Тетка с любопытством следила за гостями.

Павлова расправила на столе бумажку с «Живыми помощами» и спросила девочку:

— Твоя?

Тетка впилась глазами в этот тетрадный листок, потом вопросительно посмотрела на Аленку:

— Что это?

— Молитва, — чуть слышно прошептала девочка.— Я ее потеряла...

Галка обратилась к тетке:

— Прямо смешно. Она носит молитвы...— и усмехнулась.

— Что смешного-то? Объясни нам, грешным...— и тетка кивнула в сторону Ромки и Витамина.

Галка встала со скамейки и сказала:

— То, тетенька, смешно, что нет ни бога, ни черта, а Аленка упрашивает, чтобы они плохого чего не сделали... Кого упрашивать?

— Больно ты вострая, дочка,— замахала руками хозяйка,— не гневи всевышнего. Он все видит, все слышит... Молитва-то учиться помогает. Слава богу, учительница не обижается па Аленушку. Или, может, не так я говорю? — обратилась она к племяннице.

Девочка пролепетала:

— С молитвой легко. Когда плохо выучу, то про себя читаю молитву, и меня не спрашивают.

Витамин не мог усидеть на месте.

— Если хочешь знать, то Ирина Владимировна по глазам видит, когда ты можешь «двойку» схватить. И жалеет тебя — не спрашивает,— сказал он.

Тетка приблизилась к Павловой и укоризненно покачала головой. Строго спросила:

— Зачем пожаловали? Или для того, чтобы в моем доме антихристовы речи говорить?

Она взяла из рук Галки бумажку и протянула племяннице.

— Не надо, тетя Феклинья,— попятилась девочка, пряча руки назад.

Феклинья обожгла племянницу взглядом, усмехнулась и обратилась к гостям:

— Дите-то разумнее вас... Не хочет брать бумагу — осквернили вы ее. Ну да ладно, перепишет.

Ромка присмотрелся к Аленке. На ней была школьная форма, но где же звездочка октябренка?

— Она носит звездочку? — шепотом спросил Ромка Витамина.

— Аленка, ты не потеряла звездочку? — поинтересовался Венка.

По щекам девочки покатились слезинки.

— Дома звездочка,— пролепетала она.

Тетка Феклинья насмешливо сказала:

— Я ей не велела приходить ко мне со всякими разными значками.

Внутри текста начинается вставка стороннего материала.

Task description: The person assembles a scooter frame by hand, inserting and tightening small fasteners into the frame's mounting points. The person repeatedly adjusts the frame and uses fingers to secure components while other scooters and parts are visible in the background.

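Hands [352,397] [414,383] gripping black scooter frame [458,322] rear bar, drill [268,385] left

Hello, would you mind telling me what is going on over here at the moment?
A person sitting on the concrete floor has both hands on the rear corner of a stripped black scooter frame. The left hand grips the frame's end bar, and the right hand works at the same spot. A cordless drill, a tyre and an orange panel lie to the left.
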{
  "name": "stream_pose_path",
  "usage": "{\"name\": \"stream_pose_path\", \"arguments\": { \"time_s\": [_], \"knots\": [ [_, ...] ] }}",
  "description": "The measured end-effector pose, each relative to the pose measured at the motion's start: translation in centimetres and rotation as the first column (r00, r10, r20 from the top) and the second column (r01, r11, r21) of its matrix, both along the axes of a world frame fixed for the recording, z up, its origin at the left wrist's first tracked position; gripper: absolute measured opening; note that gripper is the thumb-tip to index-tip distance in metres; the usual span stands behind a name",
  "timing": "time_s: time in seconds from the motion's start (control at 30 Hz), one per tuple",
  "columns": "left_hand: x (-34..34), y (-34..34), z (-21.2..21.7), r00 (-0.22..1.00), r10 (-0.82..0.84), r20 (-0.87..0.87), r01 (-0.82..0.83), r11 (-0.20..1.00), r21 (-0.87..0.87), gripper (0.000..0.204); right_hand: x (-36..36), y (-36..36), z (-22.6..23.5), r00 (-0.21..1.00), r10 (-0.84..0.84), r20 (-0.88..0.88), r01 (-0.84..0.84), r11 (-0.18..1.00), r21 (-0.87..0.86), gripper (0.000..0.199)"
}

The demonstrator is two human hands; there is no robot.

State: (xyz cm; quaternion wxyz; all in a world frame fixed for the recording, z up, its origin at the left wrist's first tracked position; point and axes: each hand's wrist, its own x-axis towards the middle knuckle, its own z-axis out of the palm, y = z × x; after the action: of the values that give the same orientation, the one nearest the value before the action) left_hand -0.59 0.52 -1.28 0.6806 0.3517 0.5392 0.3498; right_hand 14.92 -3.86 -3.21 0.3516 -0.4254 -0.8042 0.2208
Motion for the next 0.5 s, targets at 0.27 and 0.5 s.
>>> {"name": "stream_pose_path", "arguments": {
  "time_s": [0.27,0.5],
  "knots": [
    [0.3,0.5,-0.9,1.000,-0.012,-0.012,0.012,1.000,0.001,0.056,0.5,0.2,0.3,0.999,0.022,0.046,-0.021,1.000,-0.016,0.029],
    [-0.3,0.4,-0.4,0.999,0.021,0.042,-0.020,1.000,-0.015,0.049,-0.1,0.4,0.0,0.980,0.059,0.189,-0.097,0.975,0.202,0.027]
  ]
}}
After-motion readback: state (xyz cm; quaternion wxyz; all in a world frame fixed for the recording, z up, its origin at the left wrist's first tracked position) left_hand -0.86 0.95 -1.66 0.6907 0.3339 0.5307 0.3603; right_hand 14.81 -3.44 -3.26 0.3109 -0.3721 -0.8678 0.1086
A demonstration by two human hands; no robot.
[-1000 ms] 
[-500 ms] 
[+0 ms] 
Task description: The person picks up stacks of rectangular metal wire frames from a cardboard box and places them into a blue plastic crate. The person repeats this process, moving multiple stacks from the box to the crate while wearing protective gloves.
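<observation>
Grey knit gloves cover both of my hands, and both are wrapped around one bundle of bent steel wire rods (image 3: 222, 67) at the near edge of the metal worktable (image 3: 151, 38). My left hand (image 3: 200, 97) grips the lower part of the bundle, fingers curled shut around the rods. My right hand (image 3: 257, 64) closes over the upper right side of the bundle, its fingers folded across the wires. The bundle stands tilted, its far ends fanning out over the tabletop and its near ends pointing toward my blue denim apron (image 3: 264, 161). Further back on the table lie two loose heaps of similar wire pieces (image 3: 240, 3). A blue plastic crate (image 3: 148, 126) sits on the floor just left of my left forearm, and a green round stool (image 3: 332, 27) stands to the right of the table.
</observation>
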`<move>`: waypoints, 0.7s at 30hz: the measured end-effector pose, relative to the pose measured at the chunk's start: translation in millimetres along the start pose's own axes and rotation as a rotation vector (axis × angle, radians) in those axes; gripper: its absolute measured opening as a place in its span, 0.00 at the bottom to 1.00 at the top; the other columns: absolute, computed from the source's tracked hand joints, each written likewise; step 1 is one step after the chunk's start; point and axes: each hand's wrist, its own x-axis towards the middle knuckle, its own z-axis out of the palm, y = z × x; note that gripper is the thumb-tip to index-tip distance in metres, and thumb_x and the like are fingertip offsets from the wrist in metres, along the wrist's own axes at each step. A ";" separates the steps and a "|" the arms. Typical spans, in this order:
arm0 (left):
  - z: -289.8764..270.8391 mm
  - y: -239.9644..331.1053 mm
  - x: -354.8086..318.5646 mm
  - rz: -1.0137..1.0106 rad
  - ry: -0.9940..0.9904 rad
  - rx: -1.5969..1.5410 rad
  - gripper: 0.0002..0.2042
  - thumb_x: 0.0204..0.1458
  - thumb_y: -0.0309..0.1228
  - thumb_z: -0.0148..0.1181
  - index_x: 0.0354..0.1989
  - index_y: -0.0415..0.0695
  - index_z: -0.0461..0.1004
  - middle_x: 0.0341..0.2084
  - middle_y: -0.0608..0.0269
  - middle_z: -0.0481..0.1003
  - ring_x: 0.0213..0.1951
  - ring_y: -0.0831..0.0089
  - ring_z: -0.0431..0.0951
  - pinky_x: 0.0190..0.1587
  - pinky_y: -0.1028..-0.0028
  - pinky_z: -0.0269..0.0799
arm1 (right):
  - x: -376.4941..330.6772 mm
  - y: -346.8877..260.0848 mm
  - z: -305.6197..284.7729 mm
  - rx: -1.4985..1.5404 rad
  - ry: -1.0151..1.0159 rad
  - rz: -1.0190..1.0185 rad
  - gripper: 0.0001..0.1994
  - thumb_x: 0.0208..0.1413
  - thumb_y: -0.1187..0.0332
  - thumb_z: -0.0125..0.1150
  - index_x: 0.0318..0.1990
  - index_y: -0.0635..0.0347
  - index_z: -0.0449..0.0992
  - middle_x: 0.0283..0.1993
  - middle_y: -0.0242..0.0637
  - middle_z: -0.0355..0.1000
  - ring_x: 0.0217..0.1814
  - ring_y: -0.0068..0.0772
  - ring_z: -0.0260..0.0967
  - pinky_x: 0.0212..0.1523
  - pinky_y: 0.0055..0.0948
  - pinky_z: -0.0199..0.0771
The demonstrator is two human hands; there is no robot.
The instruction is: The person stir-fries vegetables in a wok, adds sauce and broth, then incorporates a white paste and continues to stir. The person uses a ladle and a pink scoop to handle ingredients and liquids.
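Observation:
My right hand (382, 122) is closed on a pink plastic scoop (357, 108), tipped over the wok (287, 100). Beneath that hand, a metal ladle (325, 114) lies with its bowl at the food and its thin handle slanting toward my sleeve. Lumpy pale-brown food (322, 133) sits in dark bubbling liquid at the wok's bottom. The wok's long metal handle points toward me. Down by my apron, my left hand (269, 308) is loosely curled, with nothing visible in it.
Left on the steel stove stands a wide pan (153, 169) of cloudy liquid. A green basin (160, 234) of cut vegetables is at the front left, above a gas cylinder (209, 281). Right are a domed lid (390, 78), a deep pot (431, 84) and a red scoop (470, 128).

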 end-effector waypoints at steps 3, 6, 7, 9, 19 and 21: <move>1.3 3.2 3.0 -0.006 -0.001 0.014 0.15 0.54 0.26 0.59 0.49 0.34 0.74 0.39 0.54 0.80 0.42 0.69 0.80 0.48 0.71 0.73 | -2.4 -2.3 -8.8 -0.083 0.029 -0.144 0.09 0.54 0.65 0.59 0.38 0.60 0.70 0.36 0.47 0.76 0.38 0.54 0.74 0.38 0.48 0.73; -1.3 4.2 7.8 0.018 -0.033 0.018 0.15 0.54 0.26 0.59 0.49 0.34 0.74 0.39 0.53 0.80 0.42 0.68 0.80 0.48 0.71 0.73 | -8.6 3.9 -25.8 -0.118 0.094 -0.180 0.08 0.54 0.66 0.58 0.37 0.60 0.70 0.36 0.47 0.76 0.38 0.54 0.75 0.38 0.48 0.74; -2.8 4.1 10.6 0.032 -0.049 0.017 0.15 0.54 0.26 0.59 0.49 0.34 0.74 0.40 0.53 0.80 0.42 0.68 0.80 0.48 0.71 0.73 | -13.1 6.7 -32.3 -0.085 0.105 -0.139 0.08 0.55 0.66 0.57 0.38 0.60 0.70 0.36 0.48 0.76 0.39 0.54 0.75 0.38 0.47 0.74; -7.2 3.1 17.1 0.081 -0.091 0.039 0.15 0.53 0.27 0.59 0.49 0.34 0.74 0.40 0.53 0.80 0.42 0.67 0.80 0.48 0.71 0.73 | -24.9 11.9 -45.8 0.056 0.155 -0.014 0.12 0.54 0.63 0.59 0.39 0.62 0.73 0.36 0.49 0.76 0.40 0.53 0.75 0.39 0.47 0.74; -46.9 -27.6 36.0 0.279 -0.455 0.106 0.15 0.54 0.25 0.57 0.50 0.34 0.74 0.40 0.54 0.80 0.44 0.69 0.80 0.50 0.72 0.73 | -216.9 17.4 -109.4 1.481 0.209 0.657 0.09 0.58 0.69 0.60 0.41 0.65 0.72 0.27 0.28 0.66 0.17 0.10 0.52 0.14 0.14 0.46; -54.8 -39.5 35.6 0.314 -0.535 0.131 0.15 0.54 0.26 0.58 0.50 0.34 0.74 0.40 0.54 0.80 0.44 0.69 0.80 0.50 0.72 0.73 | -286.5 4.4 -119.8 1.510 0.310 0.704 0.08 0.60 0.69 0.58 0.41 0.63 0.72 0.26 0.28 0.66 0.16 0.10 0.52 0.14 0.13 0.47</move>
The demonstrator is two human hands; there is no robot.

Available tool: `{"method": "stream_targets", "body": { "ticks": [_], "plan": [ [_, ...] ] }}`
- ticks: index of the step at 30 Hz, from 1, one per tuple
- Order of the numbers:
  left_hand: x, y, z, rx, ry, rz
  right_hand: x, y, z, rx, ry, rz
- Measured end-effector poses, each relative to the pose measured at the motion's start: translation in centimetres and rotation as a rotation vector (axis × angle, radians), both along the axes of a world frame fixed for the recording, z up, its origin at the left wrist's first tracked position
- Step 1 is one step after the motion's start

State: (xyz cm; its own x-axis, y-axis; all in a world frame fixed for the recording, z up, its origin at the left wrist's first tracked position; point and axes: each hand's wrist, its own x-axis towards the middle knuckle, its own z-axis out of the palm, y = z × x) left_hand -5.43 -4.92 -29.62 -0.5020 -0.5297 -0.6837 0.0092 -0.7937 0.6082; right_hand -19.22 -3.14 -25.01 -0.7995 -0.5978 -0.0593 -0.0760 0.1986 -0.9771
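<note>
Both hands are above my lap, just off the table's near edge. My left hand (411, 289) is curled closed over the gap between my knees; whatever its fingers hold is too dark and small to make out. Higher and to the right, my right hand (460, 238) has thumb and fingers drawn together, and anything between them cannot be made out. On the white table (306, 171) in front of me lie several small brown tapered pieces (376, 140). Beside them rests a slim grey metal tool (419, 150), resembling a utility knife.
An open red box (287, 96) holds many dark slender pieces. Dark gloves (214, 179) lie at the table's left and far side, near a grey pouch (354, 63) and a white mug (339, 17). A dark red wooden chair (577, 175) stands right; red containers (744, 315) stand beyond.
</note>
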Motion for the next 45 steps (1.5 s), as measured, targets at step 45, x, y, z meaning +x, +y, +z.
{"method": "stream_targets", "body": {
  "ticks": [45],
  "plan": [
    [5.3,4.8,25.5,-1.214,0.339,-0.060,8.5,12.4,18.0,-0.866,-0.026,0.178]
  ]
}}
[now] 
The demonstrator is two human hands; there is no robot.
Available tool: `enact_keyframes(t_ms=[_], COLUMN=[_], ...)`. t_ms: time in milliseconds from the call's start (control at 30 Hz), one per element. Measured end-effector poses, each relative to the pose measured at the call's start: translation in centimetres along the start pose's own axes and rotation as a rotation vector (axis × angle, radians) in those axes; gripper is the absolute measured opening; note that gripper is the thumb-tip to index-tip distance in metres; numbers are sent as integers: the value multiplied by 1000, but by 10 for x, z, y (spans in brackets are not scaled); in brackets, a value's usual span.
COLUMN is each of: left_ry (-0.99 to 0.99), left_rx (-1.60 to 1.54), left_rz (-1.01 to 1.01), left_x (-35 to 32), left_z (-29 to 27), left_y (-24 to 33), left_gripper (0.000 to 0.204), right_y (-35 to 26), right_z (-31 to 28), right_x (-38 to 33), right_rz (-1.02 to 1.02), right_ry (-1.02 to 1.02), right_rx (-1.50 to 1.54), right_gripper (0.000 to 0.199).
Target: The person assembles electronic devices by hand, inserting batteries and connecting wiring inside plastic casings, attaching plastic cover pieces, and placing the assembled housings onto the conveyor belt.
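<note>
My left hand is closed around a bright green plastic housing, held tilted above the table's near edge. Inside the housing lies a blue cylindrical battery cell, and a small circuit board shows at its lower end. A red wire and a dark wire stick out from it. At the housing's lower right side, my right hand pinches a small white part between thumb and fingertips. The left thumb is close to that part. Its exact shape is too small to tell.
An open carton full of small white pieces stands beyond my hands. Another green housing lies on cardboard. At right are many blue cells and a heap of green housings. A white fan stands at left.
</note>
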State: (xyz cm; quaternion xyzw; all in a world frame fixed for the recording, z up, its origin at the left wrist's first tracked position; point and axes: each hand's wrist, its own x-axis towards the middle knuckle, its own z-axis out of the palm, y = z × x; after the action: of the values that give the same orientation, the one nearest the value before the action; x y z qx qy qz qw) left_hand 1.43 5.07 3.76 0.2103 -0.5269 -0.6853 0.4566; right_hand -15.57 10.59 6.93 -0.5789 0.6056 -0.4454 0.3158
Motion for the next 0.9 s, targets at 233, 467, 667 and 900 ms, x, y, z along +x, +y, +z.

Мирского хватит и в школе — пусть там носит ваши значки, если положено... А здесь о душе лучше побеспокоится, богу помолится...

— «Всякие разные значки»,— срывающимся от гнева и обиды голосом повторила Галка слова тетки Феклиньи.— Да знаете ли вы, что на значке октябренка Володя Ульянов? — И с расстановкой: — Владимир Ильич Ленин!

Феклинья положила руку на плечо всхлипывающей Аленки и примирительно сказала, обращаясь к Галке:

— Мы грамоте-то не очень обучены. Может, что и не так делаю...

— Это точно, что не так делаете, тетенька,— согласилась Галка.— Смешно слушать: звездочку запрещается носить... Мы Аленку в пионеры готовим. Вдруг вы и галстук ей запретите надевать?

Феклинья присела на стул, сказала:

— Неужто баптисты враги ближним своим? Пусть и в пионеры вступает, и галстук носит... Только что — галстук? Красная тряпица, да и только... Аленка—девочка неглупая, сама поймет: галстук — украшение, как и крестик... А крестик мы не носим.

— Галстук —красная тряпица?.. Как крестик?..— возмущенно выдохнула Галка.— Пойдемте отсюда, ребята!

Она открыла дверь и крикнула:

— Аленку калечить все равно не дадим. До милиции дойдем! Галка и на улице долго не могла успокоиться. «Красная тряпица! — повторяла она.— Это галстук — украшение?»

Все началось месяца полтора назад. Аленка почувствовала недомогание, и мать не пустила ее в школу. Самой Анне Ивановне позарез надо было быть на работе — на шахту отгружали стойку, а без нее никто не имел права выдать крепь.

И хотя Аленка стала успокаивать мать, доказывать, что ничего с ней не случится, что побудет дома одна, Анна Ивановна опасалась оставить девочку без присмотра.

С Феклиньей, своей сестрой, Анна Ивановна не была в ссоре, но давно уже они не ходили друг к другу в гости. Анна Ивановна избегала набожной сестрицы: боялась, что та может худо повлиять на Аленку. В тот раз Анна Ивановна подумала-по-думала и решила, что ничего плохого не случится, если Феклинья присмотрит за племянницей. И побежала к ней. Феклинья обрадовалась приходу сестры.

— Проходи, Нюра. В кои-то веки бог принес,— хлопотала она.— Проходи, сестрица моя несчастная, одинокая вековуха-горюха...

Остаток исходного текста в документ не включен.